The electorate is very volatile at present (this can be considered as a 'permanent' feature) and so will ever be prone to shifting about a lot, and at the moment very few people are paying much attention to politics - people instead are by and large tending to their own gardens, a fact that a) makes it harder to poll and b) means that polling will be even more volatile (this can be considered as a 'temporary' feature, a result of the pandemic). That's the first point. The second, a point to be combined with the first, is that the standard MoE on a British poll is about 3%. Taking the wider picture together, we've moved from a situation where the government had a massive lead, to a situation where it had a modest lead, to a situation where things were tied, and now back to a situation where the government has a modest lead (in all cases there were outliers in this or that direction every so often. It is possible, quite probably really, that the unusual situation increases the likelihood of bad samples as well). Except for the movement away from the first of these, the shifts required have not been particularly large. It is very hard to say how 'real' any of this is or has been. As for Starmer's personal ratings, the salient fact remains that the 'uncertain' category (however it is phrased) is very high.

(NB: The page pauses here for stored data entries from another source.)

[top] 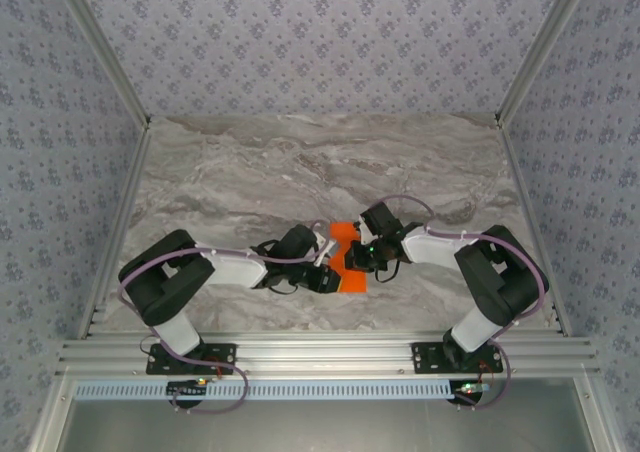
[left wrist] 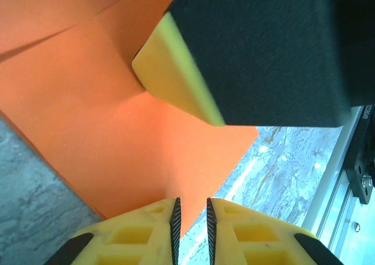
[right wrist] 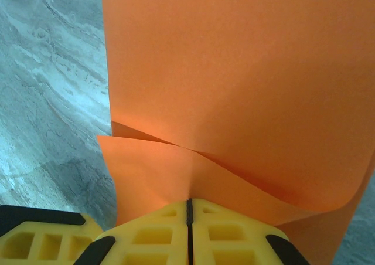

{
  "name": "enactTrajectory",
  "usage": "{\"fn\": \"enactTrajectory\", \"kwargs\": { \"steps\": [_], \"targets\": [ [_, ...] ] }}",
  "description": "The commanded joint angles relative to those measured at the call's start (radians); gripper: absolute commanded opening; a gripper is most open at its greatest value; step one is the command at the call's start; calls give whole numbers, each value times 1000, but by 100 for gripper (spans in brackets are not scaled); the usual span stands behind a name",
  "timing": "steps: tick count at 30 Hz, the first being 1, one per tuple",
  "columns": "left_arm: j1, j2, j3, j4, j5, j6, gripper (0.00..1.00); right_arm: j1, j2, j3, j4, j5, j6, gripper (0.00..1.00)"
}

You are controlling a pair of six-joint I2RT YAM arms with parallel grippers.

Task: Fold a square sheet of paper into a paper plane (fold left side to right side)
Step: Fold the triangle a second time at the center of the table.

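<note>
Right wrist view: right pincer [right wrist: 188, 218] clamped the sheet of paper [right wrist: 234, 71]. Left wrist view: left pincer [left wrist: 192, 221] sat with jaws slightly apart around its corner.

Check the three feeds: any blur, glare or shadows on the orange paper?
Top external: sharp, even light, only soft shadows on the table. Left wrist: the close yellow fingertip is blurred, the table at right is washed out. Right wrist: sheet of paper slightly soft, shadow under its curled flap.
</note>
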Motion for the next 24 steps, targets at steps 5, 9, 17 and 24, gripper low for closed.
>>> {"fn": "enactTrajectory", "kwargs": {
  "steps": [5, 9, 17, 24],
  "targets": [
    [-14, 15, -14, -36, -17, 21, 20, 6, 42, -14, -118, 86, -19, 6],
    [-29, 12, -16, -74, -32, 35, 18, 6, 41, -10, -127, 90, -23, 6],
    [-41, -30, -84, -82, -47, 13, 14, 6, 39, -7, -138, 94, -27, 6],
    [-55, -149, -140, -112, -51, 10, 10, 6, 41, -5, -139, 97, -28, 6]
  ]
}}
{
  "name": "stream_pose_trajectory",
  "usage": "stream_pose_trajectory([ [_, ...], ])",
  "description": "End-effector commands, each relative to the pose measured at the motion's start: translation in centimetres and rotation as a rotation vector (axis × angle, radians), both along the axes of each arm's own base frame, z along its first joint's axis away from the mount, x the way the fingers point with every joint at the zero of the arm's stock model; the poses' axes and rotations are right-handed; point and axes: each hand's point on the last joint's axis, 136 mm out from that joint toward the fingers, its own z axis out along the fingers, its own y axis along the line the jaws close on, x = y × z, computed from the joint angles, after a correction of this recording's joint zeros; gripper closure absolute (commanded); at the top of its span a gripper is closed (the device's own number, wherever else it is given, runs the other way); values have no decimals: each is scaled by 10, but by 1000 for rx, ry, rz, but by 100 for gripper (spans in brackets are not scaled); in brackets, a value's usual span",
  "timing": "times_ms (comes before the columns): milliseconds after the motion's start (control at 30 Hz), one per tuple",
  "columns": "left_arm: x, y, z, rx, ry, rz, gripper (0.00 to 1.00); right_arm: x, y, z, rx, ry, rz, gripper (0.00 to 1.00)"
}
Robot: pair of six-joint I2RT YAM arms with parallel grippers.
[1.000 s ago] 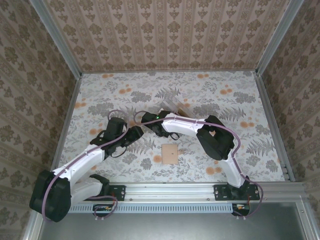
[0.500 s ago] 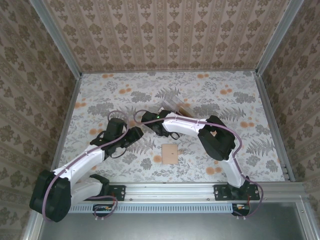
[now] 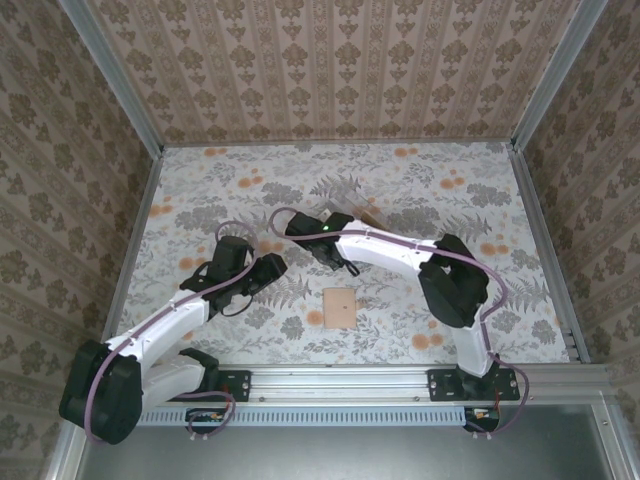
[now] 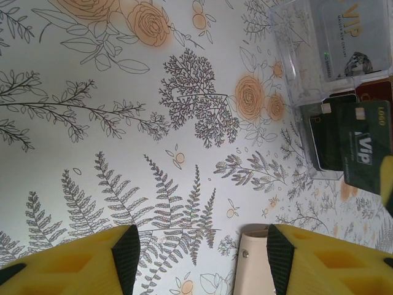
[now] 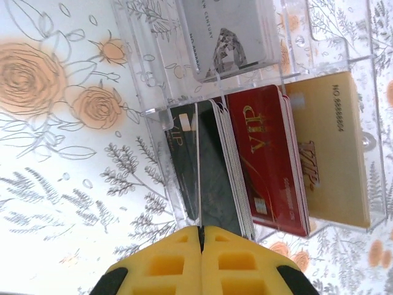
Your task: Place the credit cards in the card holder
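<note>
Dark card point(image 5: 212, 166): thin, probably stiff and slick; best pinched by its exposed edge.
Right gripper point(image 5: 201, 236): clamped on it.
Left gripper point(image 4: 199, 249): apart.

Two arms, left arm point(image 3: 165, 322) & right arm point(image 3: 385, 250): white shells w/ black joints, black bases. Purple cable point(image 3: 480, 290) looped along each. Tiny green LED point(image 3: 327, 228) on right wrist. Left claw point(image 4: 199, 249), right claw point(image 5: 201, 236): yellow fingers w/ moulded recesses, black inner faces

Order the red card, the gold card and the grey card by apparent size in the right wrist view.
1-2. The red card and the gold card look about alike, so I do not rank them.
3. The grey card is smallest as seen, but the picture edge cuts it off.
</note>
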Motion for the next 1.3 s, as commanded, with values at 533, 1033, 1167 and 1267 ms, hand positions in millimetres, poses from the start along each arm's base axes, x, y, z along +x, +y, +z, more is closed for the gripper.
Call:
stream_pose_trajectory([
  [533, 37, -83, 96, -434, -151, -233, 32, -38, -7, 107, 1359, 41, -302, 100],
  [1033, 49, -141, 122, -615, -169, -323, 48, -37, 11, 102, 1541, 132, -316, 100],
  [1167, 50, -142, 125, -617, -177, -324, 61, -36, 13, 97, 1530, 148, -322, 99],
  [1267, 50, -142, 126, -615, -181, -327, 70, -36, 16, 96, 1536, 161, -318, 97],
])
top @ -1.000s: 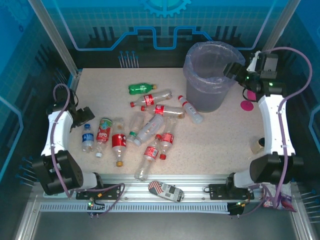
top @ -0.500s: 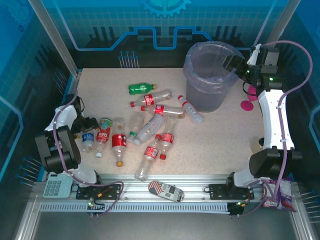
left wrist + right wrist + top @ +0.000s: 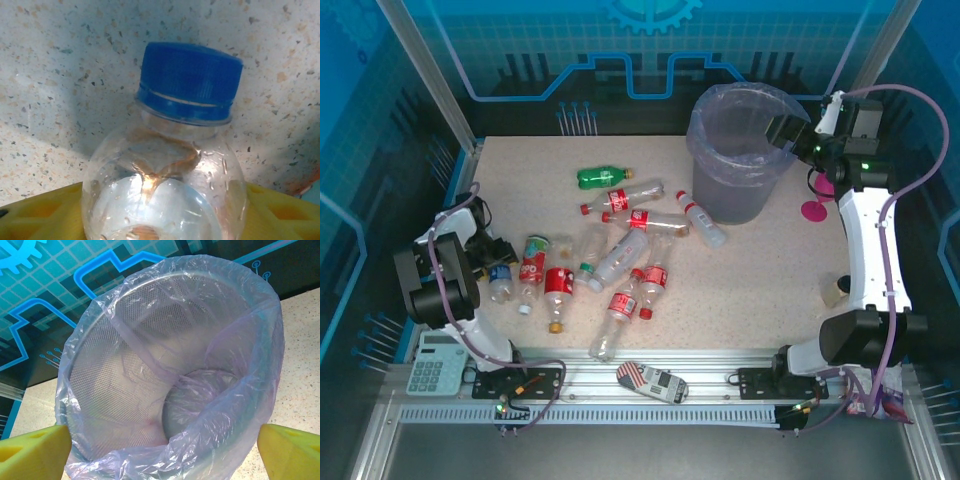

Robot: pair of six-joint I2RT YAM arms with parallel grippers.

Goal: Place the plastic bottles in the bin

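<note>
Two end effectors: left (image 3: 163, 210), folded low, clasps blue-capped bottle (image 3: 187, 80); right (image 3: 787, 131) gapes over bin (image 3: 735, 195)

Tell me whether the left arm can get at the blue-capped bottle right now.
Probably yes: the blue-capped bottle lies right between the left arm's yellow fingers, with nothing in the way.

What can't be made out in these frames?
- Left wrist: blue-capped bottle is cut off below the shoulder by the bottom edge; whether the left gripper squeezes it is unclear.
- Top external: the left arm covers its own jaws; label print on the plastic bottles is too small to read.
- Right wrist: the near part of the bin floor is hidden behind the bag front rim.
</note>
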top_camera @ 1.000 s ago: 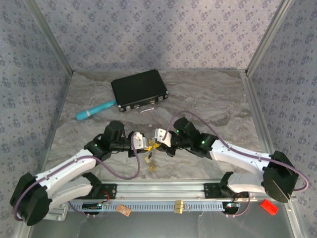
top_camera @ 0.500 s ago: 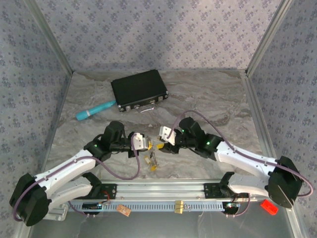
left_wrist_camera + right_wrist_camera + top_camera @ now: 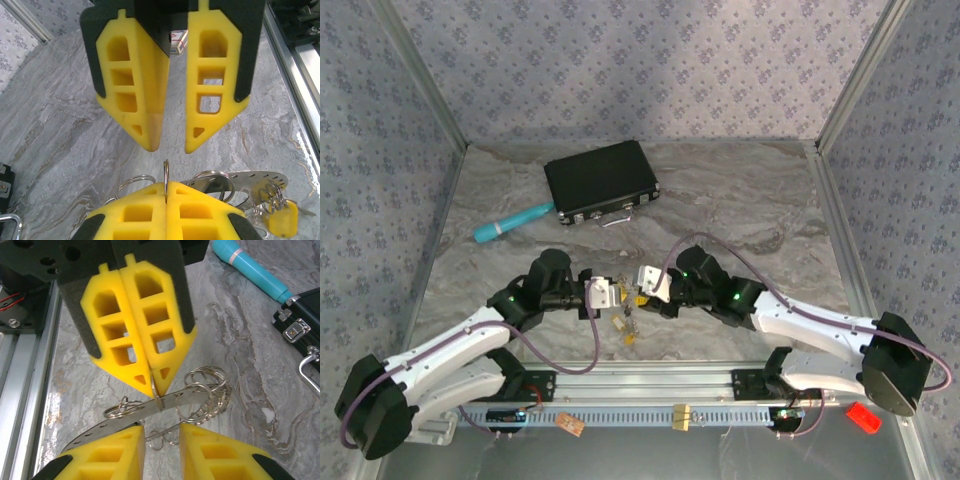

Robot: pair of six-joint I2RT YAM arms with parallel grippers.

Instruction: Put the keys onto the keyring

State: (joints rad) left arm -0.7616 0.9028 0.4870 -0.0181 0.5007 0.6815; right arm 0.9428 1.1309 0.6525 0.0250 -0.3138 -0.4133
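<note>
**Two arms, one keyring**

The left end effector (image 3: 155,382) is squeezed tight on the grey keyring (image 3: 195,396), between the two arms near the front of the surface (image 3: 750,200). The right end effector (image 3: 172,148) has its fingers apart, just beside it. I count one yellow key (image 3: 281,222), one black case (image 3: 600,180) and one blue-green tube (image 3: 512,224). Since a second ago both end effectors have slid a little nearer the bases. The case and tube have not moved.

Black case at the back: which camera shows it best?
The top external view: the whole black case shows, lid closed. The right wrist view catches just a corner with a latch; the left wrist view a sliver.
</note>
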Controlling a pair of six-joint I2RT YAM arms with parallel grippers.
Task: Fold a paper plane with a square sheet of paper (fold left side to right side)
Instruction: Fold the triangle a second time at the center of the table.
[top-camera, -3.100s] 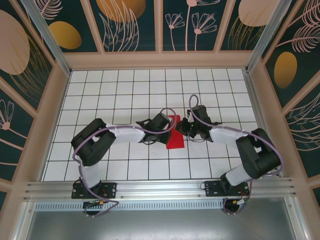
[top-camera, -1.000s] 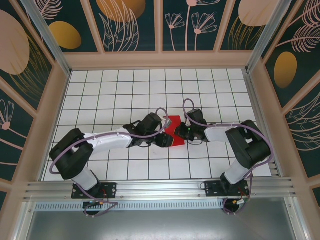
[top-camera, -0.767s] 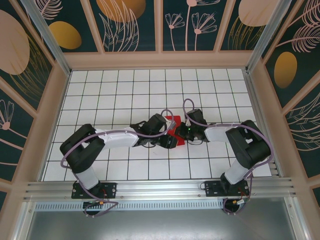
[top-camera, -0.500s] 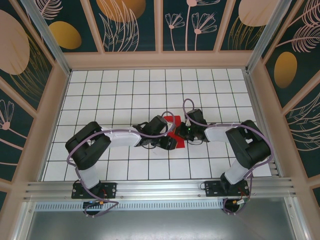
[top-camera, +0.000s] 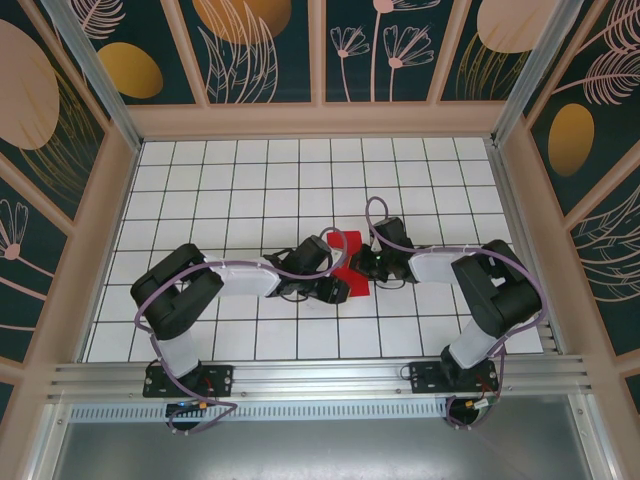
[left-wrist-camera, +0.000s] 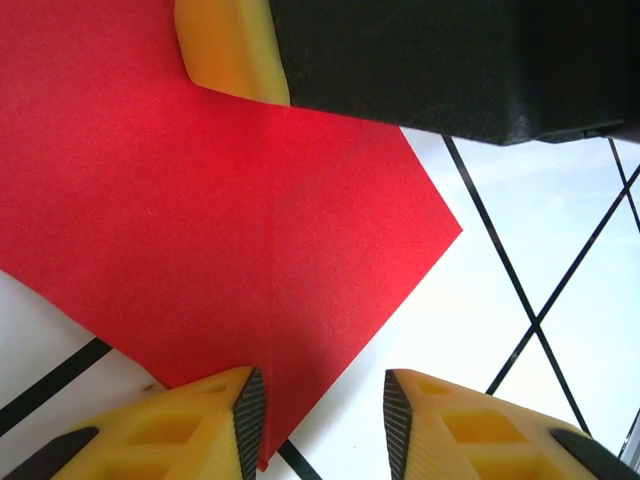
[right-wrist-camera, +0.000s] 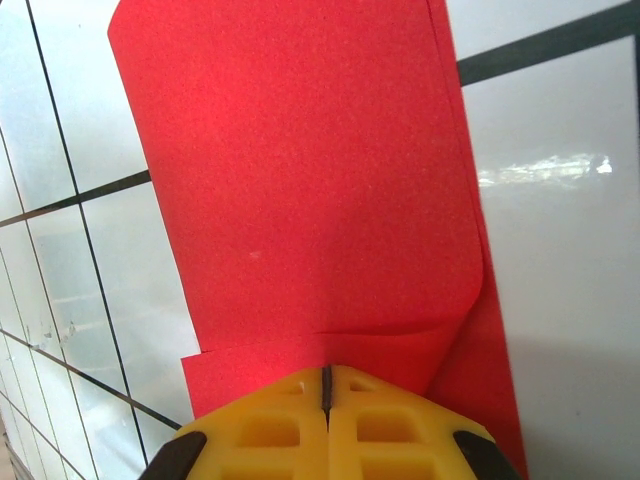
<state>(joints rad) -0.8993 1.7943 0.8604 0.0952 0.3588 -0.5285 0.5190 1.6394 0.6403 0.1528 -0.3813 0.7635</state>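
White gridded floor (top-camera: 200, 190) lay inside a pale wooden frame (top-camera: 320, 120); dark teal wall panels (top-camera: 265, 60) bore gold and pink plant motifs. Lighting looked even, possibly overhead.

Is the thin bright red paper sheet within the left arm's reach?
Likely yes: the left gripper stands open at a corner of the red paper sheet; the shut right gripper presses it elsewhere.

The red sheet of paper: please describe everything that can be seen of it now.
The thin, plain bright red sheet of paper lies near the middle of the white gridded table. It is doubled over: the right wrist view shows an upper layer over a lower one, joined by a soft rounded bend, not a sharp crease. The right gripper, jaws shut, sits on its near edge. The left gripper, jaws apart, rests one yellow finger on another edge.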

A broader point: a lot of opposition parties across the World have been struggling the polls throughout the pandemic, generally more so (particularly when the various contexts are considered) than Labour here. It is fairly obvious why: it isn't just or even mostly that some voters feel a sense of loyalty to 'the Government' during a national crisis, but that the issue drowns out all others* and is hard to 'do politics' with as it is not a normal political issue. Patterns of media exposure are also abnormal: government ministers are routinely on the television in a technocratic context rather than a conventional political one.

*In fact attempts by some government ministers to draw attention to this or that non-pandemic related issue have generally fallen on ground as stony as that which shadow ministers have found when they try the same.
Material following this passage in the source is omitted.